Your next question comes from Edward Yang - Oppenheimer.

Edward Yang - Oppenheimer

Analyst

Just following up on the previous question; looking beyond the first quarter considering that, again contract and spot prices are starting to comedown for the industry. Is it reasonable to assume that sequentially in the second quarter on and the rest of 2009 that you will see some price moderation?

John Fischer

Chief Financial Officer

I would say that, I can’t predict that at this point in time. The only thing that I can rely on is what I see other people that following the industry and predict in our future quarters and future years. Everybody that predicts the industry does show that caustic prices will tend to drop-off through the balance of 2009. However, there is still a big unknown out there is to what the economy is going to do and what in other parts of the world, especially China and the far East is going to happen there, which will have some impact on caustic exports out of that country.

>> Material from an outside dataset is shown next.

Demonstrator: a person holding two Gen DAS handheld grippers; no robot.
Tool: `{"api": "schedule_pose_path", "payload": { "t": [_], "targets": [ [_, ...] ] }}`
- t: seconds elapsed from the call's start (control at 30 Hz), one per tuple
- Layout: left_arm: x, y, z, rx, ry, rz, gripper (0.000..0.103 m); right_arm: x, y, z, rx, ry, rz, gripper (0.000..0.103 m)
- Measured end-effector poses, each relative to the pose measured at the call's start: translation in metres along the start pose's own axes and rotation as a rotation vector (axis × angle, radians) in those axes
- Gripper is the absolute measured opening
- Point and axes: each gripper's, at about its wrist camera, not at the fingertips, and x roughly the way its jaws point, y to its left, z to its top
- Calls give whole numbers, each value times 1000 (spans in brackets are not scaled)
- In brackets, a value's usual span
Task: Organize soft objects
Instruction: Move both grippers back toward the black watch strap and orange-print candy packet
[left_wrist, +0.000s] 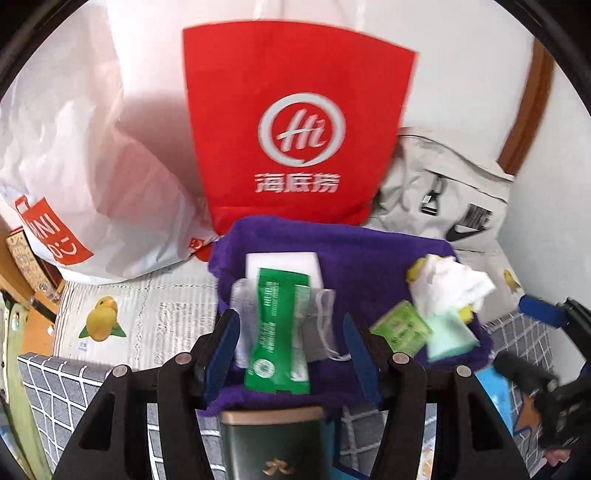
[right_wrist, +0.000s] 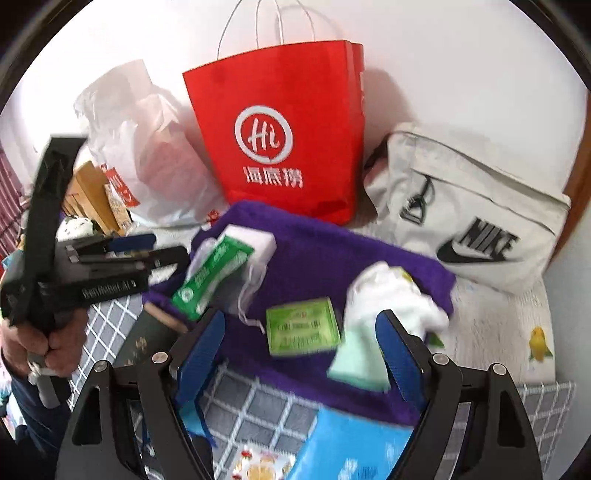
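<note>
A purple towel (left_wrist: 369, 266) (right_wrist: 332, 258) lies on the bed with soft items on it. A green sachet (left_wrist: 279, 332) (right_wrist: 212, 273) lies over a white sponge (left_wrist: 284, 262) (right_wrist: 255, 238) and a mesh pouch (left_wrist: 321, 325) (right_wrist: 251, 288). A green tissue pack (left_wrist: 400, 328) (right_wrist: 303, 326), a crumpled white tissue (left_wrist: 450, 284) (right_wrist: 391, 295) and a mint cloth (left_wrist: 448, 336) (right_wrist: 356, 360) lie to the right. My left gripper (left_wrist: 291, 350) is open around the sachet. My right gripper (right_wrist: 301, 350) is open, empty, near the tissue pack.
A red paper bag (left_wrist: 295, 122) (right_wrist: 284, 129), a white plastic bag (left_wrist: 88, 166) (right_wrist: 147, 155) and a grey Nike bag (left_wrist: 443, 199) (right_wrist: 472, 218) stand behind the towel. A dark green box (left_wrist: 273, 443) lies below the left gripper. A blue packet (right_wrist: 351, 443) lies near.
</note>
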Motion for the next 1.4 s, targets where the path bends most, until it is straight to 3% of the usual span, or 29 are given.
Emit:
{"api": "schedule_pose_path", "payload": {
  "t": [0.37, 0.5, 0.7, 0.87, 0.93, 1.03, 1.27, 1.33, 1.4],
  "targets": [
    [-51, -32, -74, 121, 19, -39, 56, -45, 6, -77, 55, -25, 12, 83],
    [-70, -32, -111, 130, 25, -72, 56, -60, 15, -104, 70, -42, 4, 83],
    [-82, -9, -153, 61, 30, -29, 56, -59, 47, -138, 23, -41, 26, 83],
    [-85, 9, -179, 9, 37, -45, 56, -40, 80, -162, -106, -33, -49, 71],
    [-81, 12, -187, 2, 50, -53, 56, -29, 88, -170, -136, -13, -69, 59],
    [-75, 14, -195, -5, 66, -73, 56, -18, 97, -179, -185, 7, -78, 52],
    [-65, 19, -199, -17, 77, -124, 56, 11, 118, -198, -354, 68, -241, 44],
    [-64, 22, -200, -27, 77, -134, 56, 21, 124, -204, -425, 75, -323, 37],
    [-63, 24, -201, -34, 79, -149, 56, 25, 128, -206, -460, 63, -351, 29]
  ]
}}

So, there is a lot of unknowns and I wouldn’t try to predict for Olin system with no more visibility than we have anymore than we’ve said in our remarks.

Edward Yang - Oppenheimer

Analyst

Well, John I would say that your margin performance especially in light of the utilization that we saw in the fourth quarter was nothing sort of a phenomenal, but if utilization in operating rates remain relatively low in the 60s and 70s, I think last downturn you were still somewhat in the 80s or so. Is it reasonable to think that the industry or even Olin would just stay at those relatively low operating rates and keep prices high or why won’t you see pricing moderate to adjust for relevantly low utilization rates?

John Fischer

Chief Financial Officer

I think what’s going to determine that is, what kind of any and how aggressive or rebound there is in demand for chlorine and if the market segments that consume chlorine rebound, quickly which is not the current thinking by anybody that’s looking at the vinyls industry or the Urethanes industry, or housing or automobile starts or any of the other macroeconomic indicators. As long as that doesn’t happened then operating rates are going to stay dampened and that’s going to mitigate because of the pressures on the caustic supply side, and to mitigate any movement down in caustic pricing.

Edward Yang - Oppenheimer

Analyst

Finial question just for Joe, again on the M&A side, when you do have a bit more visibility and less caution in terms of preserving your capital? Could you remind us, what kind of strategic assets you believe would set well with Olin.

Joseph Rupp

Management

Edward, what we’ve said in the past is that, in the electrochemistry base Chlor Alkali or related types of products would be the type of products that we’d be interested in. Downstream, bleach, hydrochloric acid etc. and electrochemical types of companies.

Operator

Operator

That concludes the question-and-answer session. I’ll turn it back to Mr. Rupp, for closing remarks.

Joseph Rupp

Management

We thank you for joining us this morning and we hope you’ll join us in April when we announce the results from our first quarter 2009. Thank you.

Operator

Operator

Ladies and gentlemen, thank you for your participation in today’s conference. This concludes the presentation. You may now disconnect. Have a great day.